Si chiama “detenzione amministrativa” e vige in tutti gli Stati, ma viene usata solo in casi eccezionali. Le autorità israeliane, invece, ritengono di poterla utilizzare a loro piacimento e impunemente. Secondo un dossier di ForumPalestina.org: “Israele usa correntemente la detenzione amministrativa in violazione dei parametri stretti della legge internazionale. Non a caso Israele dichiara di essere in permanente stato di emergenza, tale da giustificare l’uso dell’internamento, fin dalla sua nascita nel 1948. Inoltre, la detenzione amministrativa è spesso usata – in violazione diretta della legge internazionale – per punizioni criminali collettive, piuttosto che per prevenire minacce future. Spesso viene irrogata nei confronti di persone sospettate di reato dopo una indagine fallita o una mancata confessione. In pratica, la detenzione amministrativa israeliana viola molti altri standard internazionali. Ad esempio, detenuti provenienti dalla West Bank vengono deportati in Israele, violando direttamente la proibizione della Quarta Convenzione di Ginevra (Artt. 49 e 76). Inoltre, ai prigionieri vengono spesso negate le visite dei familiari previste dagli standard internazionali, e non vengono tenuti separati dagli altri detenuti, come prevedono le leggi internazionali. In più, nel caso di bambini detenuti, Israele non tiene mai conto dei loro interessi come la legge internazionale richiede”.

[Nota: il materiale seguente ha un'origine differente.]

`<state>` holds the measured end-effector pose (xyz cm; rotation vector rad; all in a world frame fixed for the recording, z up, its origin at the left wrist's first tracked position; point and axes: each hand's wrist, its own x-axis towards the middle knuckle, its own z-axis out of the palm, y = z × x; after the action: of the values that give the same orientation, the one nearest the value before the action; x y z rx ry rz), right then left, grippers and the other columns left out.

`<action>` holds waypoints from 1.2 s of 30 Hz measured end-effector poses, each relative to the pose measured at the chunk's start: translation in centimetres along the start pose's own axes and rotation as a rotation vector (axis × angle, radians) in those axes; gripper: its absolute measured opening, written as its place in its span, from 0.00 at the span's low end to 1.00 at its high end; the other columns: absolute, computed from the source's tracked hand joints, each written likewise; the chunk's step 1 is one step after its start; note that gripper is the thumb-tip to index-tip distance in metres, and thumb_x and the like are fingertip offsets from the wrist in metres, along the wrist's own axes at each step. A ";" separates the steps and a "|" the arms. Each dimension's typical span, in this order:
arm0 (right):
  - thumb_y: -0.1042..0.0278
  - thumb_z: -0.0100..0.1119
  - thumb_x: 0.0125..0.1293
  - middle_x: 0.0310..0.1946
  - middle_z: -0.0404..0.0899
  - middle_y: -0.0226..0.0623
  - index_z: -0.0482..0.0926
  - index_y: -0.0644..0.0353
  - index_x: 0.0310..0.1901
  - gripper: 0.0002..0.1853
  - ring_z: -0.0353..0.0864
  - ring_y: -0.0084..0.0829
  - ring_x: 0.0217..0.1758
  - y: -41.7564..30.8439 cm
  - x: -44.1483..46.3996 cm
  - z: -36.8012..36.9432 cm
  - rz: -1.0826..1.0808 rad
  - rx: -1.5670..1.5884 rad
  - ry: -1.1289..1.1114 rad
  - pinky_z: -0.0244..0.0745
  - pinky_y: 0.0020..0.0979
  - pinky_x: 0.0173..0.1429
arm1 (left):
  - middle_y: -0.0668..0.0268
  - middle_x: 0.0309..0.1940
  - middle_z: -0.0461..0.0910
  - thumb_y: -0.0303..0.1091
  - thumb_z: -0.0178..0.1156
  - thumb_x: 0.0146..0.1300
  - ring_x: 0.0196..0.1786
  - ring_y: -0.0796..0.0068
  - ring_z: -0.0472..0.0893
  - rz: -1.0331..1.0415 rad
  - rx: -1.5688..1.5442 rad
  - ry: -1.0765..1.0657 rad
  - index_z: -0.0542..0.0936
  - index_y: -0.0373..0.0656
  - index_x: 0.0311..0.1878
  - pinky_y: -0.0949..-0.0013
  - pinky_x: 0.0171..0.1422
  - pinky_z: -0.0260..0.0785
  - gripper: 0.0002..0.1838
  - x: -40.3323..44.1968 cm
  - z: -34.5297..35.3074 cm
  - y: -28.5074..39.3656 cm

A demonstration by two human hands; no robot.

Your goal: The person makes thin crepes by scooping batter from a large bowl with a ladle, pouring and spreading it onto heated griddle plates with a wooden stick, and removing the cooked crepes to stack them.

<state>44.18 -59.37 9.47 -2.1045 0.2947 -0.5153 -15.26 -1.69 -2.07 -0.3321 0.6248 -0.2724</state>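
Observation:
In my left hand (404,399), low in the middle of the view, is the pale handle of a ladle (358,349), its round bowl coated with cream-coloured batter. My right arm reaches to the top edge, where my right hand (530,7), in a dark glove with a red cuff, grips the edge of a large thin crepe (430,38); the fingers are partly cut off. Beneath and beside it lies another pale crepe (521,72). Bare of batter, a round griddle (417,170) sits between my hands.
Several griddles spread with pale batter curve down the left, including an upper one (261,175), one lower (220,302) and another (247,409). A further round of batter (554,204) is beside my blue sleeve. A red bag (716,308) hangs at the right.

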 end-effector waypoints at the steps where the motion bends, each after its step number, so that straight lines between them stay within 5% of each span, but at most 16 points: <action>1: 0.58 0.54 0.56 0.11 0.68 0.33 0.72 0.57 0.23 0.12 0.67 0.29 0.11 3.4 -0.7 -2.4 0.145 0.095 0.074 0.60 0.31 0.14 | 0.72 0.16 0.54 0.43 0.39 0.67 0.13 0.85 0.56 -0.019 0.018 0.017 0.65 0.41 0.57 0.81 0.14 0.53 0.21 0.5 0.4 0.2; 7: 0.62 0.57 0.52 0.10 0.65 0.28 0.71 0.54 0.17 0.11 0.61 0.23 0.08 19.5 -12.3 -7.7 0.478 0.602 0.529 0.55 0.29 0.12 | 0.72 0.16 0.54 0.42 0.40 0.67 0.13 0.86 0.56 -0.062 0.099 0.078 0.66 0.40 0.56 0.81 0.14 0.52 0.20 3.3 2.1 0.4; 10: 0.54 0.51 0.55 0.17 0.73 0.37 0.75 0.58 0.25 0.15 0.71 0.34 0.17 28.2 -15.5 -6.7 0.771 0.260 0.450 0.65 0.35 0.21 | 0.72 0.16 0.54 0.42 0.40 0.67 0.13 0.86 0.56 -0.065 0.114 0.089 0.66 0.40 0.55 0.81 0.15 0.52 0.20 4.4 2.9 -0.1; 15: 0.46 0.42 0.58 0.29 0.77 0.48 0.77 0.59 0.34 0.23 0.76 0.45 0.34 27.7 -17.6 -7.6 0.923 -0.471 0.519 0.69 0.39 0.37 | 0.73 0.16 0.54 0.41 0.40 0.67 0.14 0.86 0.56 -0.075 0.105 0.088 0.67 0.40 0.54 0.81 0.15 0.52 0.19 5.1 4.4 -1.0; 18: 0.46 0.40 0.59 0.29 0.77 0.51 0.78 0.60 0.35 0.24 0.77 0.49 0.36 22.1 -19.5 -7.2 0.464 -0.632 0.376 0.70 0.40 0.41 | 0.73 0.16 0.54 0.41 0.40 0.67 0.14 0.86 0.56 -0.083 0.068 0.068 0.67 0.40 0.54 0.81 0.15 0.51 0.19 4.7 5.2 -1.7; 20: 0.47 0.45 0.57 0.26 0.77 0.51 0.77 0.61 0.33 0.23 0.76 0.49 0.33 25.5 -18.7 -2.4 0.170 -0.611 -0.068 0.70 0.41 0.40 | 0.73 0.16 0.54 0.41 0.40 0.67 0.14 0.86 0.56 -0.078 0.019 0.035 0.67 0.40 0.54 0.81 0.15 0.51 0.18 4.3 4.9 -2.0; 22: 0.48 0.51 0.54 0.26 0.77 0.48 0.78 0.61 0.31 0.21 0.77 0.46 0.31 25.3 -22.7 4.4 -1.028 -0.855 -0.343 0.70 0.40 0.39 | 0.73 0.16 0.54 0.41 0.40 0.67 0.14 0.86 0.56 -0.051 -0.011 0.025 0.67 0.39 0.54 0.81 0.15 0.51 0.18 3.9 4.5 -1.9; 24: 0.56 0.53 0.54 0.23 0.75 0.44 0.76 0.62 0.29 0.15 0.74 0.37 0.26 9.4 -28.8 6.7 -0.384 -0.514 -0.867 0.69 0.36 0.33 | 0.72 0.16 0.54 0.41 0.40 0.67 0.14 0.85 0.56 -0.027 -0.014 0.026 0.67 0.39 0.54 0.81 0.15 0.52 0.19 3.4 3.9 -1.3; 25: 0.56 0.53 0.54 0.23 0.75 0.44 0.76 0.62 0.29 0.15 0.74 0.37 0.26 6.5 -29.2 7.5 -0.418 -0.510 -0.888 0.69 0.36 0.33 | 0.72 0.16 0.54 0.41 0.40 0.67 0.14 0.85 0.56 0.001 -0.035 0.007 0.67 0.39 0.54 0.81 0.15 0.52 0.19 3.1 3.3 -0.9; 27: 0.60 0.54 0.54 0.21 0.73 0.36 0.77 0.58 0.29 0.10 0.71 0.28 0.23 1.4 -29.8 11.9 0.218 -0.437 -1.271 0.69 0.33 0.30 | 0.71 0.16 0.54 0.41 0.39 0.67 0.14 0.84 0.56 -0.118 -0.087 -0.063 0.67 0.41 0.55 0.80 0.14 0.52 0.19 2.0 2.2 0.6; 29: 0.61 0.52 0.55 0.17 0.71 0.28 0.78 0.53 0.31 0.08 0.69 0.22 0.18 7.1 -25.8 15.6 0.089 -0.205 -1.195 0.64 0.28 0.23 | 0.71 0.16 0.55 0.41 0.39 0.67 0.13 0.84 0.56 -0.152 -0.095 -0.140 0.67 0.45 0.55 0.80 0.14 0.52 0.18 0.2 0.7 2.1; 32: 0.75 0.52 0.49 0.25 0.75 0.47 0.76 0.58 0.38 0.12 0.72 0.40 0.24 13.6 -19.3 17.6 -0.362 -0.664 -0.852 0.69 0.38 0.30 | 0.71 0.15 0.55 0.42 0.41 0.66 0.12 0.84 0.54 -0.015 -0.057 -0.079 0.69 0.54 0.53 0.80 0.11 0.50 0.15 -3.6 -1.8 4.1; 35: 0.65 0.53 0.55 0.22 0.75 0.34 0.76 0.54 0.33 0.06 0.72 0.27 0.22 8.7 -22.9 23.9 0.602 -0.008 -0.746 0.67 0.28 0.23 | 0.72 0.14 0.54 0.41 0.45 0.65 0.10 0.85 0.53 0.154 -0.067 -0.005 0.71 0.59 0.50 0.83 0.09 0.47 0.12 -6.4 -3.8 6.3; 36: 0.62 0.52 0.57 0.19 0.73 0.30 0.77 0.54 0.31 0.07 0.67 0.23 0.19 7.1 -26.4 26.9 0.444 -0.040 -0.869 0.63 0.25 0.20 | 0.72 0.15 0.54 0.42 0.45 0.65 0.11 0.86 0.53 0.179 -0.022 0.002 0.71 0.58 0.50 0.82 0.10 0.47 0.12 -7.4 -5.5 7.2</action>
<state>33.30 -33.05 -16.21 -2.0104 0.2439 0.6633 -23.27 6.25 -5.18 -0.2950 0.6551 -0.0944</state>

Secondo un rapporto di Amnesty International del 2012 intitolato “Affamati di giustizia: palestinesi detenuti senza processo da Israele”: “I palestinesi sottoposti alla detenzione amministrativa, così come molti altri prigionieri palestinesi, vengono sottoposti a maltrattamenti e torture nel corso degli interrogatori e a trattamenti crudeli e degradanti durante il periodo di carcere, talvolta a mo’ di punizione per aver intrapreso scioperi della fame o altre proteste. Inoltre, i palestinesi sottoposti alla detenzione amministrativa e le loro famiglie sono costretti a vivere nell’incertezza di non conoscere per quanto tempo resteranno privati della libertà e nell’ingiustizia di non sapere esattamente perché sono detenuti. Come altri prigionieri palestinesi, vanno incontro a divieti di visite familiari, trasferimenti forzati, espulsioni e periodi d’isolamento. “Da decenni sollecitiamo Israele a porre fine alla detenzione amministrativa e a rilasciare i detenuti, oppure sottoporli a un processo rispettoso degli standard internazionali per un reato internazionalmente riconosciuto” – ha dichiarato Ann Harrison, vicedirettrice del Programma Medio Oriente e Africa del Nord di Amnesty International”.

Sono oltre 7mila i prigionieri palestinesi detenuti nelle carceri israeliane; di essi, 2mila sono stati imprigionati negli ultimi tre mesi.